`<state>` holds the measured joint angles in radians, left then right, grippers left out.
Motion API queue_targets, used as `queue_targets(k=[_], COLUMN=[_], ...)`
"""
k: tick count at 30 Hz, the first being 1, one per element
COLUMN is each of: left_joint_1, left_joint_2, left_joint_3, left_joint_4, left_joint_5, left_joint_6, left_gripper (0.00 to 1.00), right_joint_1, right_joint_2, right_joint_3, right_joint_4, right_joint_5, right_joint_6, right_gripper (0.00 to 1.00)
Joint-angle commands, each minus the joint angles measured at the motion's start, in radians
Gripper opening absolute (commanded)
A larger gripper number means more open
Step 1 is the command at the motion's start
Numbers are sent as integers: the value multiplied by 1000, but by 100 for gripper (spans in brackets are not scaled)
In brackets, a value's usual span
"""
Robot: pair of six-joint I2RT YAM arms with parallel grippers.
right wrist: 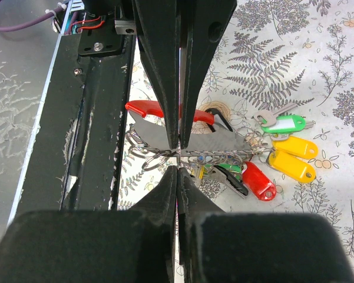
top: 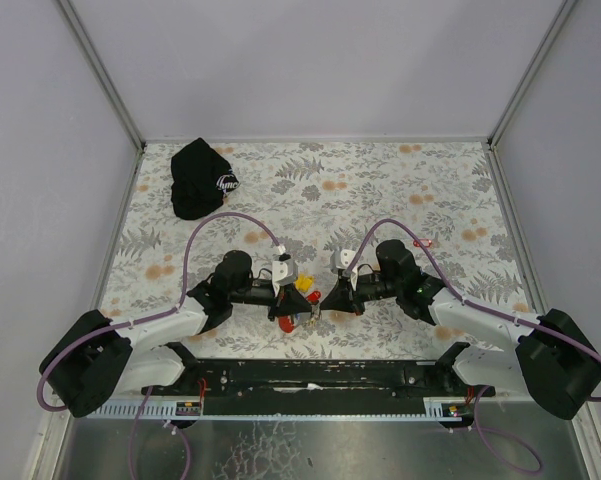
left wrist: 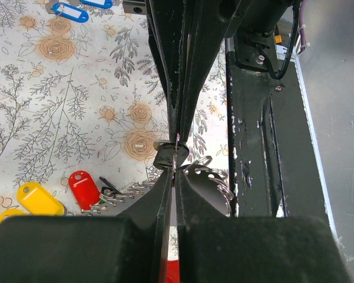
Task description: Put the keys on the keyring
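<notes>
Keys sit bunched at the near edge of the table, right between the two arms in the view from above, yellow and red tags peeking out. Left tool and right tool meet nose to nose over the bunch, one from each side. That looks like a shared hold, one steadying while the other works. Black cap lies well apart at the far left, out of play.

Left wrist now: pads pressed together, and a thin wire loop of the keyring stands up between the tips, a grey key head just below. More loops curl off to the right. Yellow tag and red tag lie on the table beside it. Two blue tags lie far off, loose by the look of it.

Right wrist: jaws closed too, clamped on the wire coils just beside the grey bar, with the red piece behind. Green tag and more yellow and red ones fan out to the right, seemingly strung on. My read: the ring is pinned from both ends so it can be pried open.
</notes>
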<state>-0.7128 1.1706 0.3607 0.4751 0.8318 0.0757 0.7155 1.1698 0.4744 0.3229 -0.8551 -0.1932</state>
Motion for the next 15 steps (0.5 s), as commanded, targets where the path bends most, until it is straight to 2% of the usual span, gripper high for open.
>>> queue_targets(k=[1, 15], left_joint_1=[-4, -4], left_joint_2=[-1, 9], left_joint_3=[31, 31], left_joint_4=[42, 74], left_joint_5=[29, 49], left_joint_6=[5, -15], left_gripper=[0, 0], right_joint_1=[15, 24], right_joint_2=[-5, 12], right_joint_3=[49, 62], right_joint_4=[17, 4], right_joint_5=[-9, -5], right_joint_6=[-17, -30], right_gripper=[0, 0])
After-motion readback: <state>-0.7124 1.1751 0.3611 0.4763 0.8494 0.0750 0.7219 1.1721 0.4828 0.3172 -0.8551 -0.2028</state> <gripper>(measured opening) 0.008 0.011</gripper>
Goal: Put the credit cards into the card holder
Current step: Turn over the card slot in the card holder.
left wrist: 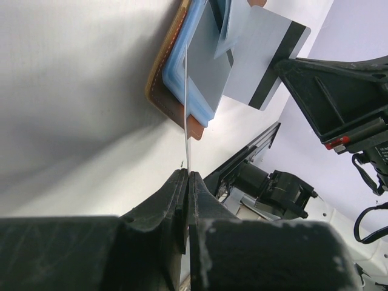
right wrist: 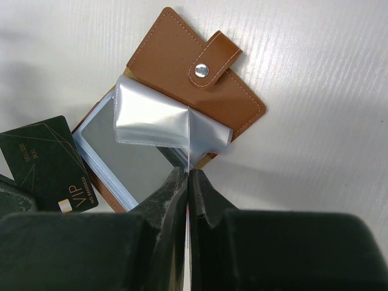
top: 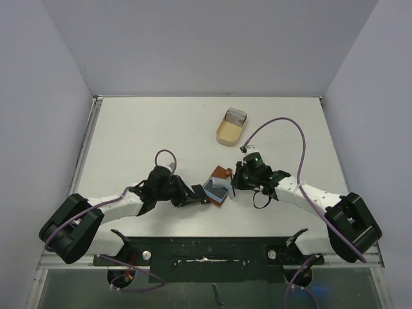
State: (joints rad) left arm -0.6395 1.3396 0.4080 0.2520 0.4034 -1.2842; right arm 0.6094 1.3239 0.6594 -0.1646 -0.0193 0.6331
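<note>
The open reddish-brown leather card holder (top: 221,172) lies on the desk (top: 148,129). At its 3 o'clock the right gripper (right wrist: 188,174) pinches a pale striped card (left wrist: 267,60); the left gripper (left wrist: 187,176) pinches a dark green card (right wrist: 42,160). The striped card should best slide level into one clear sleeve (right wrist: 151,121).

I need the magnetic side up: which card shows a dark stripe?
The pale grey card at the right claw, striped near one edge. The dark green card, in the left claw, shows VIP lettering instead.
</note>
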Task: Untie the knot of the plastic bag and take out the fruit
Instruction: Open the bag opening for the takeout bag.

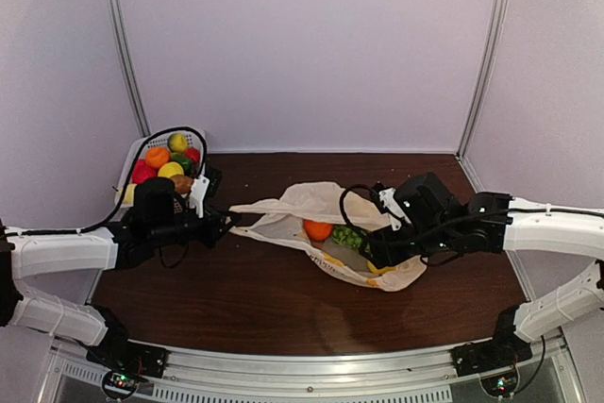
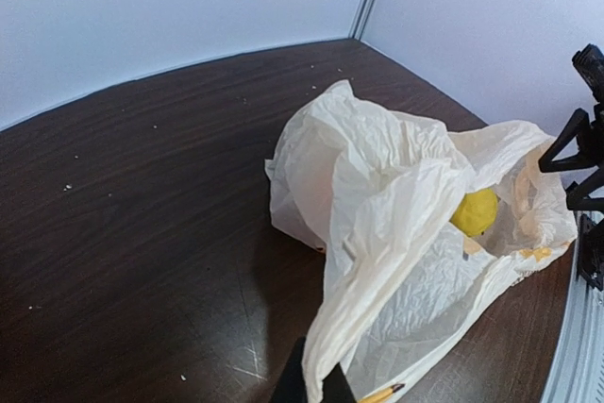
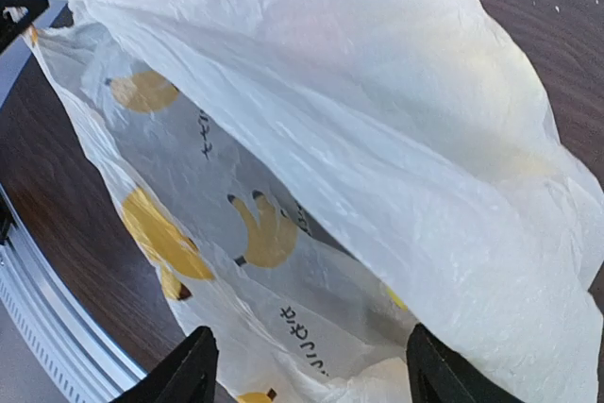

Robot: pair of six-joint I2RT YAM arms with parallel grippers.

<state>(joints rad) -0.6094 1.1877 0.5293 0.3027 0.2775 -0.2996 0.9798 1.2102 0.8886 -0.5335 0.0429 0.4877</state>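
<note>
While the left end effector [image 1: 226,220] is clenched on an edge of the plastic bag [image 1: 302,200] lying mid-frame, the right end effector [image 1: 377,254] hangs released at its mouth, and the film looks light, limp and slippery, best taken at a bunched fold.

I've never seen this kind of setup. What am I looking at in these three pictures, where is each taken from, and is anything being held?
Two robot arms, left arm and right arm, are bolted at the near edge of a brown table, each with a two-finger gripper. One picture looks down from above and behind; the others come from wrist cameras. On the table lies a cream plastic bag, mouth open, showing an orange fruit and green grapes. A white basket of fruit sits far left. The left gripper is pinched shut on the bag; the right gripper is open at the bag.
</note>
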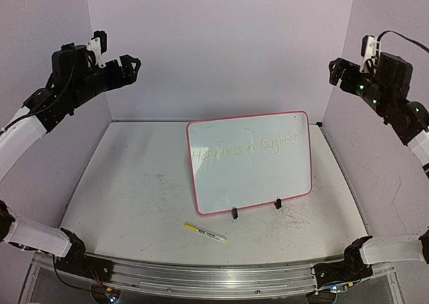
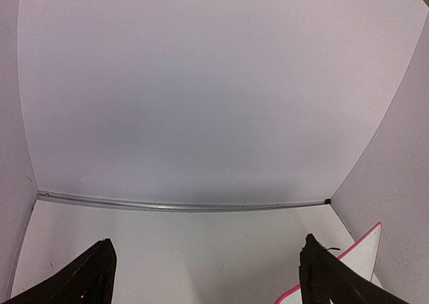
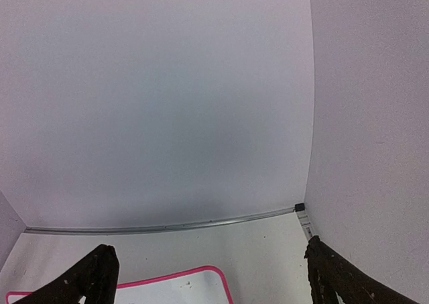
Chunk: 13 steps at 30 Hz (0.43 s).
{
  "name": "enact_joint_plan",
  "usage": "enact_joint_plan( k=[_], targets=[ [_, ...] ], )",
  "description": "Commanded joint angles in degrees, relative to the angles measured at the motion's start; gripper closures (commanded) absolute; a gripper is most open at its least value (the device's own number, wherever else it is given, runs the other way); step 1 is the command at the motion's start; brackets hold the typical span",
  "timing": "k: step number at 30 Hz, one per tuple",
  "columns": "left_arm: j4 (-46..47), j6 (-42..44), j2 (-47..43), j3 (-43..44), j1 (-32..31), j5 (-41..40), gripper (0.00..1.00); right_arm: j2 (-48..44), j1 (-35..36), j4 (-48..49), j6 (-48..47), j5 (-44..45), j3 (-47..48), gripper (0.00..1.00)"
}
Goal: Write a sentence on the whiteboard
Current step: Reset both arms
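Observation:
The whiteboard (image 1: 251, 162), white with a red-pink rim and two black clip feet, lies on the table right of centre. The sentence (image 1: 244, 147), faint yellow-green handwriting reading roughly "Happiness in laughter", runs across its upper half. A yellow-and-white marker (image 1: 205, 233) lies on the table in front of the board. My left gripper (image 1: 134, 66) is raised high at the back left, open and empty (image 2: 206, 267). My right gripper (image 1: 333, 71) is raised high at the back right, open and empty (image 3: 209, 274). A corner of the board shows in the left wrist view (image 2: 365, 254) and in the right wrist view (image 3: 194, 287).
The scuffed white tabletop (image 1: 134, 196) is bounded by lilac walls at the back and sides, with a metal rail (image 1: 201, 269) along the near edge. Grey scratch marks (image 1: 285, 220) lie in front of the board's right foot.

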Motion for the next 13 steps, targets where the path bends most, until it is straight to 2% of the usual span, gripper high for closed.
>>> enact_joint_plan(
  k=[1,9,13],
  targets=[
    [-0.17,2.41,-2.83,3.53,0.17,1.61,0.04,-7.79,0.01,5.12,-2.55,6.14,-0.4,0.02],
    [-0.19,2.29,-5.96,2.84,0.17,0.95,0.04,-14.39,0.02,8.09,-0.9,8.9,-4.14,0.02],
    [-0.22,2.01,-7.1,2.85,0.17,1.42,0.04,-15.85,0.0,8.64,-0.28,6.82,-5.91,0.02]
  ],
)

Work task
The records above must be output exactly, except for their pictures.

Exercise solution
`<state>` holds the measured joint angles in radians, left then right, grippers left out.
Motion API queue_targets, used as `queue_targets(k=[_], COLUMN=[_], ...)`
"""
k: tick count at 30 Hz, the first being 1, one per element
COLUMN is each of: left_joint_1, left_joint_2, left_joint_3, left_joint_4, left_joint_5, left_joint_6, left_gripper (0.00 to 1.00), right_joint_1, right_joint_2, right_joint_3, right_joint_4, right_joint_5, right_joint_6, right_gripper (0.00 to 1.00)
Joint-angle commands, each minus the joint angles measured at the motion's start, in radians
Gripper opening absolute (commanded)
A larger gripper number means more open
Step 1 is the command at the motion's start
Numbers are sent as integers: the value multiplied by 1000, but by 100 for gripper (spans in brackets are not scaled)
In brackets, a value's usual span
"""
Robot: pair of six-joint I2RT YAM arms with parallel grippers.
right wrist: 
top: 
left wrist: 
Task description: Put the keys on the keyring
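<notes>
Keys sit bunched at the near edge of the table, right between the two arms in the view from above, yellow and red tags peeking out. Left tool and right tool meet nose to nose over the bunch, one from each side. That looks like a shared hold, one steadying while the other works. Black cap lies well apart at the far left, out of play.

Left wrist now: pads pressed together, and a thin wire loop of the keyring stands up between the tips, a grey key head just below. More loops curl off to the right. Yellow tag and red tag lie on the table beside it. Two blue tags lie far off, loose by the look of it.

Right wrist: jaws closed too, clamped on the wire coils just beside the grey bar, with the red piece behind. Green tag and more yellow and red ones fan out to the right, seemingly strung on. My read: the ring is pinned from both ends so it can be pried open.
</notes>
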<state>-0.7128 1.1706 0.3607 0.4751 0.8318 0.0757 0.7155 1.1698 0.4744 0.3229 -0.8551 -0.1932</state>
Motion for the next 15 steps (0.5 s), as commanded, targets where the path bends most, until it is straight to 2% of the usual span, gripper high for open.
>>> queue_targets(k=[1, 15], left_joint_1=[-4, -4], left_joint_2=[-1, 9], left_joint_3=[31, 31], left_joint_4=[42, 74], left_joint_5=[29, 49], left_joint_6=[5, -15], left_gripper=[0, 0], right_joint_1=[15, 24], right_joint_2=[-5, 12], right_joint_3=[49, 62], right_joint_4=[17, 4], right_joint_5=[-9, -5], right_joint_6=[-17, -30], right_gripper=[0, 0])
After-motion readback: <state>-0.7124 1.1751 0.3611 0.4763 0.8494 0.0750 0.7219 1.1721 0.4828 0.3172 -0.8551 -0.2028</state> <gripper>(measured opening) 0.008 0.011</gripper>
Goal: Put the credit cards into the card holder
Current step: Turn over the card slot in the card holder.
left wrist: 
right wrist: 
top: 
State: (joints rad) left arm -0.6395 1.3396 0.4080 0.2520 0.4034 -1.2842; right arm 0.6094 1.3239 0.6594 -0.1646 -0.0193 0.6331
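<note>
The open reddish-brown leather card holder (top: 221,172) lies on the desk (top: 148,129). At its 3 o'clock the right gripper (right wrist: 188,174) pinches a pale striped card (left wrist: 267,60); the left gripper (left wrist: 187,176) pinches a dark green card (right wrist: 42,160). The striped card should best slide level into one clear sleeve (right wrist: 151,121).

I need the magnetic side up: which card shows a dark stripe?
The pale grey card at the right claw, striped near one edge. The dark green card, in the left claw, shows VIP lettering instead.
</note>
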Task: Untie the knot of the plastic bag and take out the fruit
Instruction: Open the bag opening for the takeout bag.


Robot: pair of six-joint I2RT YAM arms with parallel grippers.

<state>(joints rad) -0.6094 1.1877 0.5293 0.3027 0.2775 -0.2996 0.9798 1.2102 0.8886 -0.5335 0.0429 0.4877</state>
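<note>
While the left end effector [image 1: 226,220] is clenched on an edge of the plastic bag [image 1: 302,200] lying mid-frame, the right end effector [image 1: 377,254] hangs released at its mouth, and the film looks light, limp and slippery, best taken at a bunched fold.

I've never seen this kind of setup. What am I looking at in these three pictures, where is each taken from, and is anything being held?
Two robot arms, left arm and right arm, are bolted at the near edge of a brown table, each with a two-finger gripper. One picture looks down from above and behind; the others come from wrist cameras. On the table lies a cream plastic bag, mouth open, showing an orange fruit and green grapes. A white basket of fruit sits far left. The left gripper is pinched shut on the bag; the right gripper is open at the bag.
</note>
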Chunk: 13 steps at 30 Hz (0.43 s).
{
  "name": "enact_joint_plan",
  "usage": "enact_joint_plan( k=[_], targets=[ [_, ...] ], )",
  "description": "Commanded joint angles in degrees, relative to the angles measured at the motion's start; gripper closures (commanded) absolute; a gripper is most open at its least value (the device's own number, wherever else it is given, runs the other way); step 1 is the command at the motion's start; brackets hold the typical span",
  "timing": "k: step number at 30 Hz, one per tuple",
  "columns": "left_arm: j4 (-46..47), j6 (-42..44), j2 (-47..43), j3 (-43..44), j1 (-32..31), j5 (-41..40), gripper (0.00..1.00); right_arm: j2 (-48..44), j1 (-35..36), j4 (-48..49), j6 (-48..47), j5 (-44..45), j3 (-47..48), gripper (0.00..1.00)"
}
Goal: Write a sentence on the whiteboard
Current step: Reset both arms
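Observation:
The whiteboard (image 1: 251, 162), white with a red-pink rim and two black clip feet, lies on the table right of centre. The sentence (image 1: 244, 147), faint yellow-green handwriting reading roughly "Happiness in laughter", runs across its upper half. A yellow-and-white marker (image 1: 205, 233) lies on the table in front of the board. My left gripper (image 1: 134, 66) is raised high at the back left, open and empty (image 2: 206, 267). My right gripper (image 1: 333, 71) is raised high at the back right, open and empty (image 3: 209, 274). A corner of the board shows in the left wrist view (image 2: 365, 254) and in the right wrist view (image 3: 194, 287).
The scuffed white tabletop (image 1: 134, 196) is bounded by lilac walls at the back and sides, with a metal rail (image 1: 201, 269) along the near edge. Grey scratch marks (image 1: 285, 220) lie in front of the board's right foot.
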
Motion for the next 13 steps, targets where the path bends most, until it is straight to 2% of the usual span, gripper high for closed.
>>> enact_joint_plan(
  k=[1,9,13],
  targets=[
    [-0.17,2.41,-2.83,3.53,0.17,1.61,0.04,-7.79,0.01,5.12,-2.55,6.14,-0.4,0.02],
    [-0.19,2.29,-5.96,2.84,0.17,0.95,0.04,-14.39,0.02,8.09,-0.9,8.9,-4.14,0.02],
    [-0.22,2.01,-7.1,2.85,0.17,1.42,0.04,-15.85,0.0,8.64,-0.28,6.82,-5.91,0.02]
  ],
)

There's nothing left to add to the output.